→ Exercise objective
What you return must match the records exactly, except that the pictures are gone.

(Saved data entries)
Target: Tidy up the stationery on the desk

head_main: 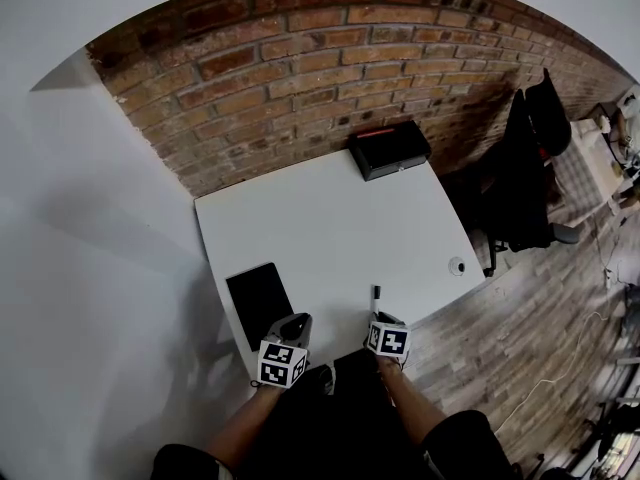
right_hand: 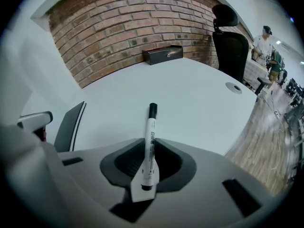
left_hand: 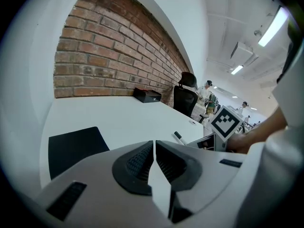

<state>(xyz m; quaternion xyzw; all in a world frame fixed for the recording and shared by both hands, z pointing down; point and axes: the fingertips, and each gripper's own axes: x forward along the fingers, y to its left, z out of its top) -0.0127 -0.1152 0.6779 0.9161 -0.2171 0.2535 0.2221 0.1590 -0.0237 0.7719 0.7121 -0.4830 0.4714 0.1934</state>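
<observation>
White desk (head_main: pixel 330 218); right gripper view alone shows marker (right_hand: pixel 151 132) between right tongs (right_hand: pixel 150 151).

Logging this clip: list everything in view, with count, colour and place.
desk: 1, white, against the wall
flat pad: 1, black, near left part of the desk
marker: 1, white with black cap, near desk edge, between the right gripper's jaws
box: 1, black, far desk edge by the bricks
grommet: 1, pale, right part of the desk
office chair: 1, black, right of the desk
brick wall: 1, red-brown, behind the desk
floor: wood-toned, right
people: at least two, far background
left gripper: 1, grey, shut, empty
right gripper: 1, grey, pads against the marker
</observation>
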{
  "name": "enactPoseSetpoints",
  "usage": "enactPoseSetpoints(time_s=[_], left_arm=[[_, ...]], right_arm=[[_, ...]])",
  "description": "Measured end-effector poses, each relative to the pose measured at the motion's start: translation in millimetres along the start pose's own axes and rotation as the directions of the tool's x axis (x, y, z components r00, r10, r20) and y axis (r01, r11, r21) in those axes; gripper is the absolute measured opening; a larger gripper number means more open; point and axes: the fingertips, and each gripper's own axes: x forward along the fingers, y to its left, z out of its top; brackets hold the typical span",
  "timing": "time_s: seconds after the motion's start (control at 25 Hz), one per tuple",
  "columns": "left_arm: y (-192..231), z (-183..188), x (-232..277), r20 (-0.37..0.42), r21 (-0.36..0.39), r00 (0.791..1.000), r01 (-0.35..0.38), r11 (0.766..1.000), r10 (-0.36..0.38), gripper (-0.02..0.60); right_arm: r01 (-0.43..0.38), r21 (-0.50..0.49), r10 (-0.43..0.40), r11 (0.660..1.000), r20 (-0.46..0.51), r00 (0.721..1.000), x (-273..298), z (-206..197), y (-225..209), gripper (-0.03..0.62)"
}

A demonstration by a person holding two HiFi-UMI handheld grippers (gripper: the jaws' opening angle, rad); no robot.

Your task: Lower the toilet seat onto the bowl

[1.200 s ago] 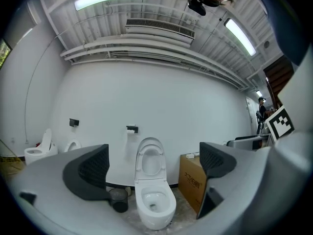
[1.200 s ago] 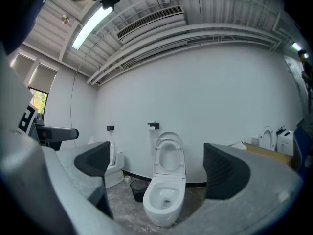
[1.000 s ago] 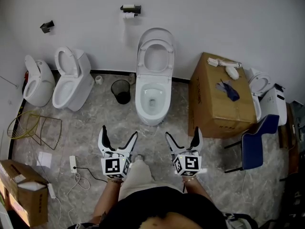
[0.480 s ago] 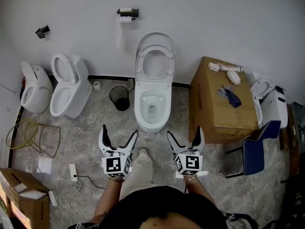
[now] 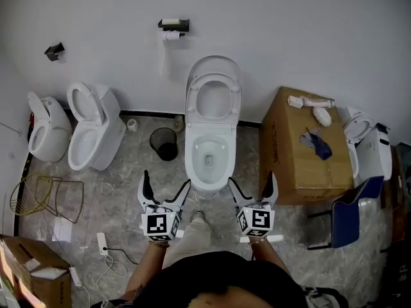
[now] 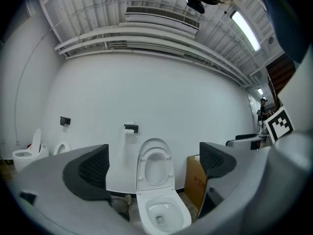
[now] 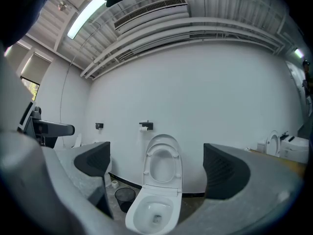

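Two hand-held grippers, left gripper (image 5: 167, 181) and right gripper (image 5: 253, 179), hover low with jaws spread wide, nothing between them; they flank the front of the one white ceramic bowl (image 5: 209, 156); its white oval toilet seat (image 5: 196, 100) stands raised against the lid at the wall; two more white toilets (image 5: 93, 130) sit left; one black mesh bin (image 5: 166, 143) and one brown cardboard box (image 5: 302, 153) stand beside the bowl.

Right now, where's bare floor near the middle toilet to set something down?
Bare floor: the strip between toilet and box, and the patch between bin and rack. Crowded lower left: rack, power strip, carton.
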Motion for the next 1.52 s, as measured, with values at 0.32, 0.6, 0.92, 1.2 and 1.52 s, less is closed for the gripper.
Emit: enactPoseSetpoints(time_s=[0.32,0.6,0.92,1.2,1.52], left_arm=[[20.5,-4.8,67.4,-0.048,-0.009,0.999,0.019,1.000,-0.019,0.546],[47.1,-7.2,130.9,-0.036,-0.027,0.998,0.060,0.998,-0.060,0.546],[67.8,-16.9,214.6,-0.035,-0.006,0.992,0.117,0.993,-0.117,0.546],[77.7,-27.8,288.2,-0.031,-0.029,0.989,0.144,0.989,-0.145,0.546],[82.7,-49.5,378.9,-0.024,-0.030,0.988,0.151,0.988,-0.152,0.545]], right_arm=[[0.023,-0.011,-0.023,1.000,0.000,1.000,70.4,5.2,-15.9,0.575],[0.042,-0.004,-0.042,0.999,-0.007,0.999,134.2,3.0,-25.9,0.574],[0.034,-0.037,-0.034,0.999,-0.008,0.999,217.9,-4.3,-39.3,0.574],[0.039,-0.038,-0.040,0.999,-0.019,0.999,294.1,-14.3,-62.2,0.574],[0.042,-0.042,-0.045,0.998,-0.067,0.997,382.3,-42.5,-99.3,0.574]])
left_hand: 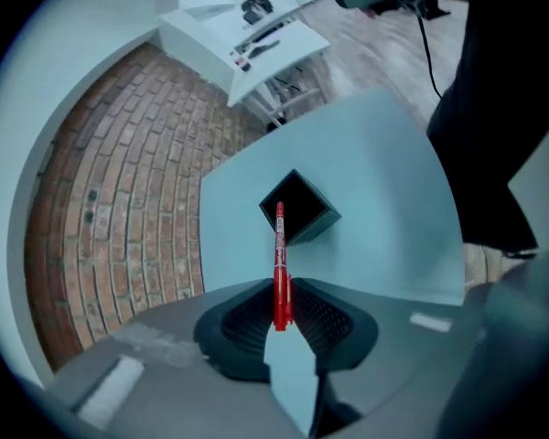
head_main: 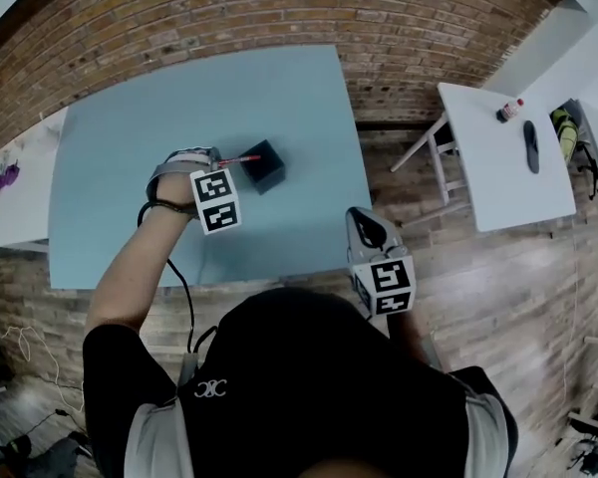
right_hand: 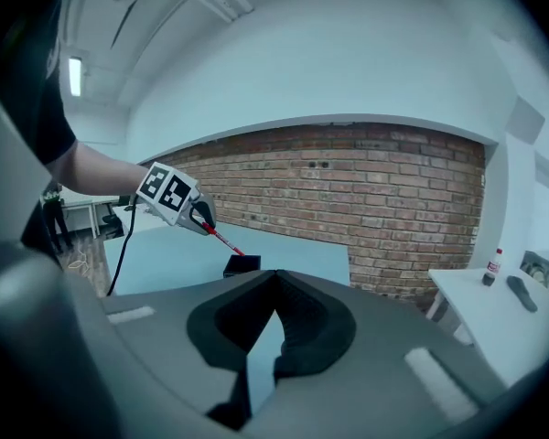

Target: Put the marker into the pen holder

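My left gripper (head_main: pixel 222 160) is shut on a red marker (head_main: pixel 241 158) over the blue table (head_main: pixel 120 177). The marker lies along the jaws and sticks out ahead of them. In the left gripper view the marker (left_hand: pixel 279 259) sits between the closed pads of that gripper (left_hand: pixel 282 289), and its far end lies over the open mouth of the black square pen holder (left_hand: pixel 309 204). The holder (head_main: pixel 266 167) stands upright just right of the gripper. My right gripper (head_main: pixel 359 217) hangs near the table's front right edge with its jaws together and nothing in them. From there the left gripper (right_hand: pixel 201 219), marker (right_hand: pixel 221 239) and holder (right_hand: pixel 242 265) show ahead.
A white table (head_main: pixel 483 167) at the right carries a small bottle (head_main: pixel 510 110) and a dark flat object (head_main: pixel 531 147). Another white table (head_main: pixel 20 202) with a purple item (head_main: pixel 5 177) stands at the left. A brick floor surrounds the blue table. A black cable (head_main: pixel 184 297) hangs from my left wrist.
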A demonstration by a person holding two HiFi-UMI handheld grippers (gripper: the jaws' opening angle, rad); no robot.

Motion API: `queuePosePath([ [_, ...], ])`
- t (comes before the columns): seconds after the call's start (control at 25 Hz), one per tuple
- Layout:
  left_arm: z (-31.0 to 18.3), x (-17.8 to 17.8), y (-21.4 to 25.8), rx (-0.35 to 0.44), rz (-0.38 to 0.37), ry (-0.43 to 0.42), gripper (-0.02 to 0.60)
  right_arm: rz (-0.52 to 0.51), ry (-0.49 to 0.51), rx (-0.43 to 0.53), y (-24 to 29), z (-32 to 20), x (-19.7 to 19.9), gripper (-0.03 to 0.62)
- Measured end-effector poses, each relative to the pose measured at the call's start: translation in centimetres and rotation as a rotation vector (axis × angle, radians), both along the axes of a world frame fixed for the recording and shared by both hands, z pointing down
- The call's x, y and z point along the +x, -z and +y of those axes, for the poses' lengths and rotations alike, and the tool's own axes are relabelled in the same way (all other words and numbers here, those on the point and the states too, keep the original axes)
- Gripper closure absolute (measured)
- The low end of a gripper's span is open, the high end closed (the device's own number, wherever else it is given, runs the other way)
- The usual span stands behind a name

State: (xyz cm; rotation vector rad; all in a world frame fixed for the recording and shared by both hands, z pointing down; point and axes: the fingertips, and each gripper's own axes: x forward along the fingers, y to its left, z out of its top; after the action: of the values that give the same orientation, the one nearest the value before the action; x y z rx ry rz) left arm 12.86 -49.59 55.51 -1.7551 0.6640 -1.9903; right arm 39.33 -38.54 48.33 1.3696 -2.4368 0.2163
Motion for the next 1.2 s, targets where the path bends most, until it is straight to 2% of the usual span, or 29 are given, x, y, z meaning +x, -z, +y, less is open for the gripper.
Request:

→ Written reply
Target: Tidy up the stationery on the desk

head_main: 
right_hand: 
left_hand: 

<state>(xyz m; quaternion xyzw; all in a world frame fixed for the recording and shared by both hands, z pointing down; point and axes: the fingertips, and each gripper's own axes: x forward along the fingers, y to its left, z out of its top) -0.0127 -0.1152 0.6779 0.9161 -0.2171 0.2535 0.2221 0.1590 -0.0237 0.7719 0.7121 -0.4830 0.4714 0.1934</state>
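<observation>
White desk (head_main: pixel 330 218); right gripper view alone shows marker (right_hand: pixel 151 132) between right tongs (right_hand: pixel 150 151).

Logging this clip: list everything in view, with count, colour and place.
desk: 1, white, against the wall
flat pad: 1, black, near left part of the desk
marker: 1, white with black cap, near desk edge, between the right gripper's jaws
box: 1, black, far desk edge by the bricks
grommet: 1, pale, right part of the desk
office chair: 1, black, right of the desk
brick wall: 1, red-brown, behind the desk
floor: wood-toned, right
people: at least two, far background
left gripper: 1, grey, shut, empty
right gripper: 1, grey, pads against the marker
</observation>
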{
  "name": "enactPoseSetpoints",
  "usage": "enactPoseSetpoints(time_s=[_], left_arm=[[_, ...]], right_arm=[[_, ...]])",
  "description": "Measured end-effector poses, each relative to the pose measured at the motion's start: translation in millimetres along the start pose's own axes and rotation as the directions of the tool's x axis (x, y, z components r00, r10, r20) and y axis (r01, r11, r21) in those axes; gripper is the absolute measured opening; a larger gripper number means more open; point and axes: the fingertips, and each gripper's own axes: x forward along the fingers, y to its left, z out of its top; brackets hold the typical span",
  "timing": "time_s: seconds after the motion's start (control at 25 Hz), one per tuple",
  "columns": "left_arm: y (-192..231), z (-183..188), x (-232..277), r20 (-0.37..0.42), r21 (-0.36..0.39), r00 (0.791..1.000), r01 (-0.35..0.38), r11 (0.766..1.000), r10 (-0.36..0.38), gripper (-0.02..0.60); right_arm: r01 (-0.43..0.38), r21 (-0.50..0.49), r10 (-0.43..0.40), r11 (0.660..1.000), r20 (-0.46..0.51), r00 (0.721..1.000), x (-273..298), z (-206..197), y (-225..209), gripper (-0.03..0.62)"
}

A demonstration by a person holding two HiFi-UMI handheld grippers (gripper: the jaws' opening angle, rad); no robot.

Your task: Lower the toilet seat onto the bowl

[1.200 s ago] 
[1.200 s ago] 
[1.000 s ago] 
[0.480 s ago] 
[now] 
[now] 
[now] 

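Two hand-held grippers, left gripper (image 5: 167, 181) and right gripper (image 5: 253, 179), hover low with jaws spread wide, nothing between them; they flank the front of the one white ceramic bowl (image 5: 209, 156); its white oval toilet seat (image 5: 196, 100) stands raised against the lid at the wall; two more white toilets (image 5: 93, 130) sit left; one black mesh bin (image 5: 166, 143) and one brown cardboard box (image 5: 302, 153) stand beside the bowl.

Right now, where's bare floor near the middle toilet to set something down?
Bare floor: the strip between toilet and box, and the patch between bin and rack. Crowded lower left: rack, power strip, carton.
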Motion for the next 1.52 s, as measured, with values at 0.32, 0.6, 0.92, 1.2 and 1.52 s, less is closed for the gripper.
Emit: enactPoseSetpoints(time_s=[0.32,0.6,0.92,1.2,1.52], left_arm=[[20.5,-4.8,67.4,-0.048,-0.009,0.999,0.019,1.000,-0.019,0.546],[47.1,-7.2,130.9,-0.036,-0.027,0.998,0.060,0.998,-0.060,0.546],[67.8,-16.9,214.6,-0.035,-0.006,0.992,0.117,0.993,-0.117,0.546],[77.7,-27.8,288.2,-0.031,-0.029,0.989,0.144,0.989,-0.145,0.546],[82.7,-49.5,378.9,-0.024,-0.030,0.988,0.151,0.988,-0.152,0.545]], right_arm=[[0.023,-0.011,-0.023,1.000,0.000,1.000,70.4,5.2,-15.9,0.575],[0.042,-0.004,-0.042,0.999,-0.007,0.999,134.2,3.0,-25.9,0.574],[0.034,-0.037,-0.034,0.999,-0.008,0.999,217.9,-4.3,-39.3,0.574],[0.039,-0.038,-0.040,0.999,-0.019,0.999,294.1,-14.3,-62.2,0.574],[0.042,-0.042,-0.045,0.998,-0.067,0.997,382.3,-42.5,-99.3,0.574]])
left_hand: 
head_main: 
right_hand: 

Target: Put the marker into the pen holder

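My left gripper (head_main: pixel 222 160) is shut on a red marker (head_main: pixel 241 158) over the blue table (head_main: pixel 120 177). The marker lies along the jaws and sticks out ahead of them. In the left gripper view the marker (left_hand: pixel 279 259) sits between the closed pads of that gripper (left_hand: pixel 282 289), and its far end lies over the open mouth of the black square pen holder (left_hand: pixel 309 204). The holder (head_main: pixel 266 167) stands upright just right of the gripper. My right gripper (head_main: pixel 359 217) hangs near the table's front right edge with its jaws together and nothing in them. From there the left gripper (right_hand: pixel 201 219), marker (right_hand: pixel 221 239) and holder (right_hand: pixel 242 265) show ahead.
A white table (head_main: pixel 483 167) at the right carries a small bottle (head_main: pixel 510 110) and a dark flat object (head_main: pixel 531 147). Another white table (head_main: pixel 20 202) with a purple item (head_main: pixel 5 177) stands at the left. A brick floor surrounds the blue table. A black cable (head_main: pixel 184 297) hangs from my left wrist.
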A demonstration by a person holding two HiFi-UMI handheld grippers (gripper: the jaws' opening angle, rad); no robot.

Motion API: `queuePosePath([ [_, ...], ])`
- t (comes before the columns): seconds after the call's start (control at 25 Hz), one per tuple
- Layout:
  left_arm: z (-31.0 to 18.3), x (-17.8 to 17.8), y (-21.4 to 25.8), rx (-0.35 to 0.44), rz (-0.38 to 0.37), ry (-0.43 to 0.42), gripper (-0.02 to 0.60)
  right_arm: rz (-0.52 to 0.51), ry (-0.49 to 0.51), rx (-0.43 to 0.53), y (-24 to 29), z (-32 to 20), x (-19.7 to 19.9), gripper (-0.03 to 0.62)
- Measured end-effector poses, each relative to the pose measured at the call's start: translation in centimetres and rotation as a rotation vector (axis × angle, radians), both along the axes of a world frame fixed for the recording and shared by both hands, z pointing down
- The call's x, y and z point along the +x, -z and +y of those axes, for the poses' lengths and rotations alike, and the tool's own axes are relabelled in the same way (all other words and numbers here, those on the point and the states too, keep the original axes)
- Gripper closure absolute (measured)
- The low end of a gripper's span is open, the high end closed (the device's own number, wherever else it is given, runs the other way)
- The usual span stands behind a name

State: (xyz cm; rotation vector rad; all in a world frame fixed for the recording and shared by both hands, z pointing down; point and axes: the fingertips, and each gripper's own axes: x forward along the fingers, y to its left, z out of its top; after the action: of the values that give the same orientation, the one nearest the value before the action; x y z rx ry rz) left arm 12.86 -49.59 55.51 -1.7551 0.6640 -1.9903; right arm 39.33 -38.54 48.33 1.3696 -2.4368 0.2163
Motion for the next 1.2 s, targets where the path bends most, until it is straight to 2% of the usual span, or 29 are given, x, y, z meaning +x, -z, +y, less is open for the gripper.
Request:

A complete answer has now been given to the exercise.